Re: [PERFORM] encouraging index-only scans

From: Jeff Janes <jeff(dot)janes(at)gmail(dot)com>
To: Robert Haas <robertmhaas(at)gmail(dot)com>
Cc: Bruce Momjian <bruce(at)momjian(dot)us>, Andres Freund <andres(at)2ndquadrant(dot)com>, Jim Nasby <jim(at)nasby(dot)net>, Alvaro Herrera <alvherre(at)2ndquadrant(dot)com>, Peter Geoghegan <peter(at)2ndquadrant(dot)com>, Tom Lane <tgl(at)sss(dot)pgh(dot)pa(dot)us>, Andrew Dunstan <andrew(at)dunslane(dot)net>, PostgreSQL-development <pgsql-hackers(at)postgresql(dot)org>
Subject: Re: [PERFORM] encouraging index-only scans
Date: 2014-02-05 00:14:51
Message-ID: CAMkU=1zShBFuzryeX0eibVt4fAfxnX_-drfZGRRB8jxBSN0HKA@mail.gmail.com
Views: Raw Message | Whole Thread | Download mbox | Resend email
Thread:
Lists: pgsql-hackers pgsql-performance

On Mon, Feb 3, 2014 at 8:55 AM, Robert Haas <robertmhaas(at)gmail(dot)com> wrote:

> I've also had some further thoughts about the right way to drive
> vacuum scheduling.
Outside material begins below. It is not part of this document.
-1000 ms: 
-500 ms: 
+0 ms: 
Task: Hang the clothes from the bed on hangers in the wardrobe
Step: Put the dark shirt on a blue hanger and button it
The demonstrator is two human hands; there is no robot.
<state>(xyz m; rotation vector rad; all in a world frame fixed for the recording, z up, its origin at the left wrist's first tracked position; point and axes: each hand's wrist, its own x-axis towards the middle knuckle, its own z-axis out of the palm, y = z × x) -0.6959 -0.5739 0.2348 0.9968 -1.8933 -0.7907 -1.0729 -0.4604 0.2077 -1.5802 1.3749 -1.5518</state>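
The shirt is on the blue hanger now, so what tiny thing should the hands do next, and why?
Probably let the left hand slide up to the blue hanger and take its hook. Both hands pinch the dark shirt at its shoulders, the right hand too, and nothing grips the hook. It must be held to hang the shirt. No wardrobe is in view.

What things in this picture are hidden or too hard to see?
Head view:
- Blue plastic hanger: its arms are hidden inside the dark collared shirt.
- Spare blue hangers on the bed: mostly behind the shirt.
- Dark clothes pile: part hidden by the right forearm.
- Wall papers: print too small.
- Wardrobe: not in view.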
I think what we need to do is tightly couple the
> rate at which we're willing to do vacuuming to the rate at which we're
> incurring "vacuum debt". That is, if we're creating 100kB/s of pages
> needing vacuum, we vacuum at 2-3MB/s (with default settings).

If we can tolerate 2-3MB/s without adverse impact on other work, then we
can tolerate it. Do we gain anything substantial by sand-bagging it?

> If
> we're creating 10MB/s of pages needing vacuum, we *still* vacuum at
> 2-3MB/s. Not shockingly, vacuum gets behind, the database bloats, and
> everything goes to heck.

(Your reference to bloat made be me think your comments here are about
vacuuming in general, not specific to IOS. If that isn't the case, then
please ignore.)

If we can only vacuum at 2-3MB/s without adversely impacting other
activity, but we are creating 10MB/s of future vacuum need, then there are
basically two possibilities I can think of. Either the 10MB/s represents a
spike, and vacuum should tolerate it and hope to catch up on the debt
later. Or it represents a new permanent condition, in which case I bought
too few hard drives for the work load, and no scheduling decision that
autovacuum can make will save me from my folly. Perhaps there is some
middle ground between those possibilities, but I don't see room for much
middle ground.

I guess there might be entirely different possibilities not between those
two; for example, I don't realize I'm doing something that is generating
10MB/s of vacuum debt, and would like to have this thing I'm doing be
automatically throttled to the point it doesn't interfere with other
processes (either directly, or indirectly by bloat)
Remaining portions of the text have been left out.